Binding of the herpes simplex virus major regulatory protein to viral DNA.

N Michael 1, B Roizman 1
PMCID: PMC298591  PMID: 2557630

Abstract

Infected-cell protein 4 (ICP4), the major regulatory protein specified by herpes simplex virus 1 in infected cells, binds to homologs of the sequence ATCGTCnnnnYCGRC (A sites, where n is any nucleotide, Y is a pyrimidine, and R is a purine) and to unrelated sequences for which no consensus sequence has been derived (B sites). We have examined the binding of ICP4 to each of two A and two B binding sites by using Fab fragments of a monoclonal antibody that is reactive with an epitope located at the N terminus of ICP4 and that decreases the mobility of ICP4-DNA complexes in non-denaturing gels.
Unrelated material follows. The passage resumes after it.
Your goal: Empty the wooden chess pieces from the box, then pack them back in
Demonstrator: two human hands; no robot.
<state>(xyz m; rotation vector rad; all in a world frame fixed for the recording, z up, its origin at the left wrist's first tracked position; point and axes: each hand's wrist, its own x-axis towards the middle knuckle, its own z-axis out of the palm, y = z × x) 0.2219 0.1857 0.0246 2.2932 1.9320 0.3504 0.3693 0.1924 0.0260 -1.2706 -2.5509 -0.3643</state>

The results indicate that each type of site binds two monomers of ICP4. Methylation-interference studies on the type B sites mapped the guanines whose methylation interfered with the binding of ICP4. The methylation-interference pattern obtained with one of the B sites was similar to that obtained on an A site but differed from that of the other B site. The ability of ICP4 to bind to DNA fragments containing the binding site appears to be dependent on length and on the proximity of the binding site to the fragment end. Short DNA fragments did not form stable complexes with ICP4 even though they contained all of the purines whose methylation interfered with the binding of the regulatory protein.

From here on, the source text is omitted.